News

Joseph Gonzalez: at the intersection of machine learning and data systems

EECS Assistant Prof. Joseph Gonzalez is the focus of a profile for the Association for Computing Machinery's "People of ACM" series.  Gonzalez, who works at the intersection of machine learning and data systems, desribes how and why his field has grown over time, where it might be heading, and what challenges might need to be addressed in the future.  "Today progress is largely limited by creativity and our budget for compute resources and data," he says. "Machine learning frameworks...provide the necessary abstractions to hide the complexity of differentiation, optimization, and parallel computation, freeing the modern data scientist to focus on the learning problem. These frameworks build on advances in data systems and scientific computing to unlock new parallel hardware."

Elizaveta Tremsina is 2019 ACM SRC Grand Finals Winner

A paper written by recent graduate Elizaveta Tremsina (B.S. '19 CS/Physics/Applied Math) has taken third place in the undergraduate category of the 2019 ACM Student Research Competition (SRC) Grand Finals.  The paper, titled "Your Story Recorded in a Magnet: Micromagnetic Simulations of Spin-Orbit Torque in Multi-layer Structures," was a continuation of the first place poster she presented at the 2018 Richard Tapia Celebration of Diversity in Computing.    "I am extremely thankful to the Berkeley EECS department for the amazing 4.5 years and for the unique chance to participate in cutting-edge research with Dr. Salahuddin's group and also attend the Tapia conference (my first one back in 2016 and last year)," she said. "I hope that more Berkeley undergrads participate in this competition in the future, be it at Tapia or other ACM conferences."  Tremsina was presented with her award at the ACM awards banquet last weekend.

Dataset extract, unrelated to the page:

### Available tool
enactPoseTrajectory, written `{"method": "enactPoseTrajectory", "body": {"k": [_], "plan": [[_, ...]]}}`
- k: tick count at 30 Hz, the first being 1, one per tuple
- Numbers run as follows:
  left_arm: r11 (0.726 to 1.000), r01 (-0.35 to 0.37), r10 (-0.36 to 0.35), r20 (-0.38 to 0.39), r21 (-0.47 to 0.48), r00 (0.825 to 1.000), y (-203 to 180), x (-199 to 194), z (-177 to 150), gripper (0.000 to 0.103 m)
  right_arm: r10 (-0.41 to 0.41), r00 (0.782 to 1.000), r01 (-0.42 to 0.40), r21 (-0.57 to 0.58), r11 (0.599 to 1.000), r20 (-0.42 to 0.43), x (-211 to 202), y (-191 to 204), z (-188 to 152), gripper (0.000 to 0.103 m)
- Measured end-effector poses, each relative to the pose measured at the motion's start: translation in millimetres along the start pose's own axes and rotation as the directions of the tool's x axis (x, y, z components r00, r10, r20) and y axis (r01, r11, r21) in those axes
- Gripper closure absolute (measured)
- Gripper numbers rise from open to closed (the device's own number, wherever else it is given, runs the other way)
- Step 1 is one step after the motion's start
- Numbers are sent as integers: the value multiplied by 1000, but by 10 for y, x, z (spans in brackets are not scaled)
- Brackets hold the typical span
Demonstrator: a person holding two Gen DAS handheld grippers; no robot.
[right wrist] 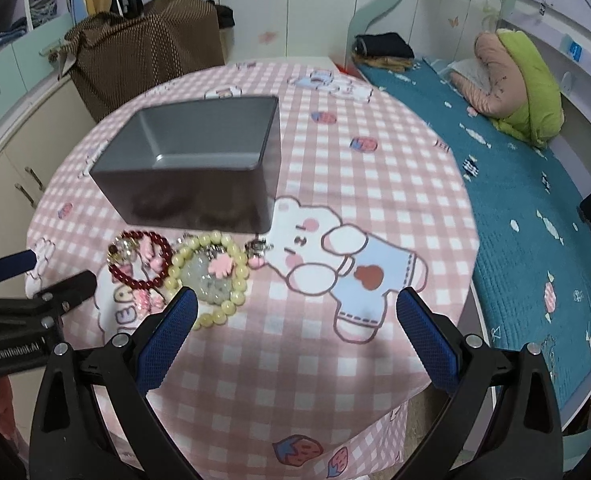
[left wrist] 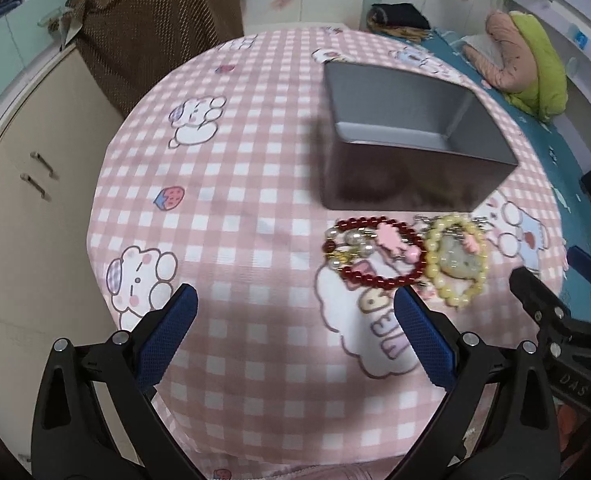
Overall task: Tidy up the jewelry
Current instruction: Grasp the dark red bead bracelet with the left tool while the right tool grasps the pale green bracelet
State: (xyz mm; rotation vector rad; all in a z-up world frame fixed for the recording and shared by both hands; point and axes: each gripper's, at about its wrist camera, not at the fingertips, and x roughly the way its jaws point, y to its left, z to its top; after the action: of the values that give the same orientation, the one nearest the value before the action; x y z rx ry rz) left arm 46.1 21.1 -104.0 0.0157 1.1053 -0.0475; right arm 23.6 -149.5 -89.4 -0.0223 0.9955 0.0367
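Note:
A grey metal box point(left wrist: 411, 152) point(right wrist: 199, 176) stands open-topped and looks empty on the pink checked tablecloth point(left wrist: 235, 184). In front of it lie a dark red bead bracelet point(left wrist: 375, 254) point(right wrist: 141, 258) with pink charms and a pale yellow bead bracelet point(left wrist: 457, 266) point(right wrist: 211, 276) with a round pendant, side by side and touching. My left gripper point(left wrist: 295, 304) hovers open just short of the red bracelet. My right gripper point(right wrist: 295, 304) is open too, its left finger beside the yellow bracelet. Neither holds anything.
A small keyring charm point(right wrist: 257, 254) lies by the box's corner. The round table's edge falls away to a cabinet point(left wrist: 27, 200) on the left. A bed with a teal cover point(right wrist: 535, 208) runs along the right. A brown bag point(right wrist: 143, 48) stands behind the table.

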Motion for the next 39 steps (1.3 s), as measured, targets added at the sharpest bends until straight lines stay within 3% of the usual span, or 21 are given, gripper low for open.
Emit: {"method": "enactPoseTrajectory", "body": {"k": [10, 17, 24, 29, 33, 35, 37, 39], "plan": [[999, -6, 4, -46, -51, 999, 95, 282, 88, 6, -42, 998, 41, -27, 999, -39, 216, 68, -18, 8], [999, 17, -18, -18, -47, 1000, 83, 346, 140, 22, -65, 997, 63, -51, 997, -43, 287, 113, -14, 8], [999, 20, -19, -25, 36, 999, 103, 304, 42, 25, -88, 995, 85, -74, 994, -38, 242, 58, -59, 8], [998, 20, -18, -37, 56, 999, 206, 254, -19, 35, -88, 995, 86, -62, 994, -44, 210, -52, -108, 9], [997, 18, -16, -27, 69, 999, 247, 226, -42, 45, -58, 997, 54, -76, 996, -45, 204, -40, -113, 22], [996, 21, -20, -15, 87, 1000, 234, 204, -61, 56, -42, 998, 38, -95, 995, -46, 213, 14, -116, 32], [993, 29, -28, -10, 112, 1000, 211, 187, -79, 67, -20, 998, 14, -118, 993, -56, 244, 66, -120, 53], [989, 44, -44, -4, 142, 999, 173, 179, -93, 76, 2, 998, -9, -124, 992, -56, 252, 87, -114, 60]]}}
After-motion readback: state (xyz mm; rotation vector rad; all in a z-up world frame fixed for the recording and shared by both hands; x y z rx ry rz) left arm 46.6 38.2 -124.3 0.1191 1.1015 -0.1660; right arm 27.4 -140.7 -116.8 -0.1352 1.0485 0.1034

Nadia Heninger wins Borg Early Career Award

EECS alumna Nadia Heninger (B.S. '04) has won the 2019 Borg Early Career Award (BECA).  The BECA  is given to a woman in computer science and/or engineering who has made significant research contributions and who has contributed to her profession, especially in the outreach to women.  After graduation, Heninger earned a Ph.D. from Princeton and is currently an associate professor in Computer Science and Engineering at UC San Diego.  She is known for her work on freezing powered-down security devices to slow their fading memories and allow their secrets to be recovered via a cold boot attack, for her discovery that weak keys for the RSA cryptosystem are in widespread use by internet routers and other embedded devices, and for her research on how failures of forward secrecy in bad implementations of the Diffie–Hellman key exchange may have allowed the NSA to decrypt large amounts of internet traffic via the Logjam vulnerability.

Berkeley paper wins 2018 IEEE EDS George E. Smith Award

"Improved Subthreshold Swing and Short Channel Effect in FDSOI n-Channel Negative Capacitance Field Effect Transistors," has won the 2018 IEEE Electron Devices Society (EDS) George E. Smith Award.  The paper was co-authored by current postdoc Korok Chatterjee, graduate student Ava J. Tan, former postdocs Daewoong Kwon,  Angada B. Sachid, Ajay K. Yadav and Hong Zhou, EE Profs. Chenming Hu and Sayeef Salahuddin, and LBNL's Roberto dos Reis. The award recognizes the best paper appearing in a fast turn around archival publication of the IEEE Electron Devices Society, targeted to IEEE Electron Device Letters.

Mark D. Hill wins ACM-IEEE CS Eckert-Mauchly Award

CS alumnus Mark D. Hill (Ph.D. '87, advisers: David Patterson and Alan J. Smith) has won the ACM-IEEE CS Eckert-Mauchly Award, considered the most prestigious award in the computer architecture community.  Hill, who is currently a professor at the University of Wisconsin—Madison, was cited "for contributions to memory consistency models and memory system design."  Widely regarded as the leading memory systems researcher in the world today, Hill made seminal contributions to the fields of cache memories, memory consistency models, transactional memory, and simulation.   His thesis advisor, David Patterson, won the Eckert-Mauchly award in 2008.  It will be presented at the 2019 ACM/IEEE International Symposium on Computer Architecture (ISCA) in June.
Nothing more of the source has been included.